La banalité quotidienne du village est pleine de charme ! Mais Noga, qui n’a pas de mère, personne ne la dorlote ! Voilà ! Plus tard, on dorlotera l’adolescente enceinte. L’intérêt général dorlote de manière très nouvelle, et très égalitaire !

Comme partout, le kibboutz aussi a du mal à résoudre certaines affaires. Par exemple le petit Gaï, frère de Noga, qui s’est mis dans une bande de vauriens qui s’adonnent au vandalisme, au pillage, au vol de friandises, qui regardent de manière concupiscente les filles de leur âge…

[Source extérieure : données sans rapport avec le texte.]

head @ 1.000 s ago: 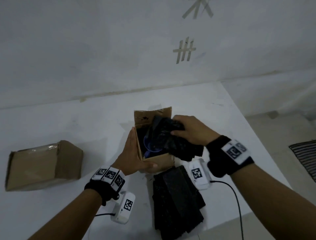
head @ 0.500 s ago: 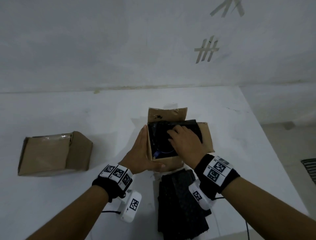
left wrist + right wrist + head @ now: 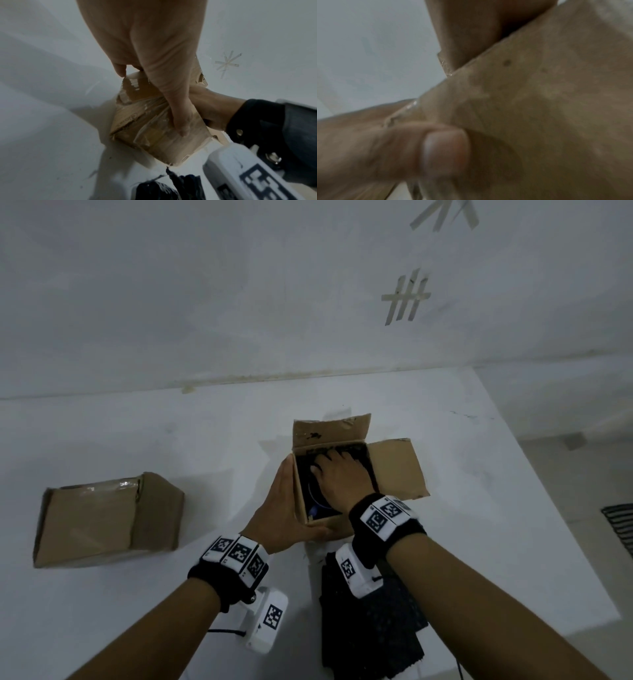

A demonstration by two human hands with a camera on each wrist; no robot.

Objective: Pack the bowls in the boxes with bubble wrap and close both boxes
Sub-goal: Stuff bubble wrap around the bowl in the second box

Les positions ennemies bougent… Rien n’est stable juste là ni dans le monde… Cette menace de l’ennemi ponctue aussi le déroulement de l’intrigue ! Quelque chose va se passer, autour de la jeune adolescente, mais quoi ? Quelque chose qui mettra en question le kibboutz, sa mission de purification, son idéal d’égalité et de tolérance censé pouvoir intégrer même la brebis galeuse, ou au contraire le fortifiera ? Pour l’instant, Rami voit Ezra dans la chambre de Noga, et se demande ce qu’il fait là… Rami lance alors à Noga : « Tu es comme ta mère. Un serpent venimeux. » Comme Eva ! Comme si Ezra était une épreuve inventée par Noga pour tester l’amour du jeune Rami, elle lui lance : « Lève la tête, Rami, ne te replie pas sur toi-même, défends-toi, je veux te voir lutter. » Mettant en lumière que les jeunes hommes intéressés par les jeunes filles doivent d’abord se mesurer à l’amour oedipien que ces jeunes filles vouent à leur père ou à son substitut l’homme d’âge mûr qui semble avoir le pouvoir de les emmener ailleurs mais qui, au contraire, comme l’indique cet ouvrage, les rabat dans la fonction mère car en effet en suscitant l’amour de cette figure paternelle comme en le prenant à la mère (qui lui laisse la place, comme dans ce livre Eva est partie… ailleurs) la fille devient… mère, non pas exactement femme mais se disposant à l’intérêt général en lequel l’humain peut se nider ! Nous commençons à entendre que « ailleurs peut-être » est suspendu au pas de la cigogne… Le kibboutz où il y a égalité entre chaque membre de la communauté et où tout est en commun et déjà organisé et réparti semble en effet être symboliquement une matrice, en laquelle les fœtus qui y séjournent comme dans un laboratoire expérimental bénéficient en effet d’une stricte égalité de statut ! Rami, avec l’air d’un chien battu, s’en va, humilié, et Ezra dit étrangement à Noga qu’il n’est pas gentil ! En embuscade, il y a le désir d’une adolescente d’avoir un enfant avec une figure de père. De son côté, Rami est l’objet de sollicitudes de la part de sa mère, veuve bien sûr ! Comme Noga est en train de devenir le seul objet d’amour de la figure paternelle puisque sa propre femme le trompe, Rami aussi reste le seul objet de l’amour de sa mère. Sur le point de partir à l’armée, il est chargé de mille choses que sa mère a mises dans son sac, et « quelle honte d’arriver au camp chargé comme un gamin du jardin d’enfants. »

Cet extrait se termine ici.